C’era una volta un leone.

Ops, questa volta è una tigre.

Il lapsus non è casuale perché la storia de Il ragazzo e la tigre ricorda tantissimo quella di un altro film: Mia e il leone bianco. Non è una critica, anzi, considerando che il film di Gilles de Maistre è stato campione di incassi in Francia nel 2019 la premessa, o meglio la somiglianza, fa ben sperare.

I cattivi di questa nuova favola ecologica sono sempre loro: i bracconieri (di leoni al mondo ne restano pochissimi esemplari, idem di tigri: solo 3.900 al momento). I buoni ovviamente sono quelli che vogliono salvarli: la giovane Mia portava il suo leoncino in salvo dall’allevamento verso una riserva naturale, il giovane Balmani (Sunny Pawar) cerca di portare il suo cucciolo di tigre del Bengala via dai cacciatori che vogliono venderlo al mercato nero verso il famoso monastero Taksang, noto come Tana della Tigre, sotto la protezione dei monaci buddhisti himalayani.

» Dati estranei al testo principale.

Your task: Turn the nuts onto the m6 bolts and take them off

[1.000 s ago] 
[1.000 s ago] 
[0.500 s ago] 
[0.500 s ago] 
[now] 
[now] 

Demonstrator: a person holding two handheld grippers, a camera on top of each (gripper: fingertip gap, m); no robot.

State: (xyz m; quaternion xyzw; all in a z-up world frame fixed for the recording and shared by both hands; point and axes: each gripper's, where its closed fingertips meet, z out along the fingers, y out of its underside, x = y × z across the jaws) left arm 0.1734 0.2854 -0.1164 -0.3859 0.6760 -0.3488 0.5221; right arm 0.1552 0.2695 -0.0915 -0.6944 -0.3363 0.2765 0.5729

Cambia l’ambientazione: lì era il Sud Africa, qui è il Nepal e Kathmandu. Purtroppo non cambiano i problemi e la relativa denuncia dell’orribile status quo: due specie a rischio estinzione brutalmente cacciate. Per fortuna il lieto fine resta e come in ogni fiaba che si rispetti ovviamente l’happy end è assicurato.

Diretto da Brando Quilici che torna al cinema dopo il successo de Il mio amico Nanuk e presentato in anteprima ad Alice nella Città, il film vede tra i protagonisti anche Claudia Gerini nel ruolo di Hannah, la direttrice dell’orfanotrofio da cui scappa Balmani.

Non solo l’importante tema della scomparsa delle tigri, al centro in generale l’ambiente con i suoi temibili cambiamenti dai terremoti (quello avvenuto in Nepal nel 2015) alle tempeste devastanti, nonché il rapporto tra l’uomo e la natura (bellissime le immagini nello scenario spettacolare e impervio dell’Alto Himalaya che ricordano un altro film francese, sempre sull’amicizia tra un bambino e un animale, questa volta un cane, ovvero Belle & Sébastien di Nicolas Vanier, girato sulle Alpi francesi, altro paesaggio strepitoso). E anche il legame materno.

Il film trae spunto da una leggenda: secondo la quale il guru Rimpoche, volato dal Tibet sul dorso di una tigre atterrò in una caverna sotto il monastero Taksang. Non sarà una tigre, ma il delicato film di Quilici ci fa volare verso un mondo e un futuro migliori, che rispetta la madre di tutti: la nostra Terra.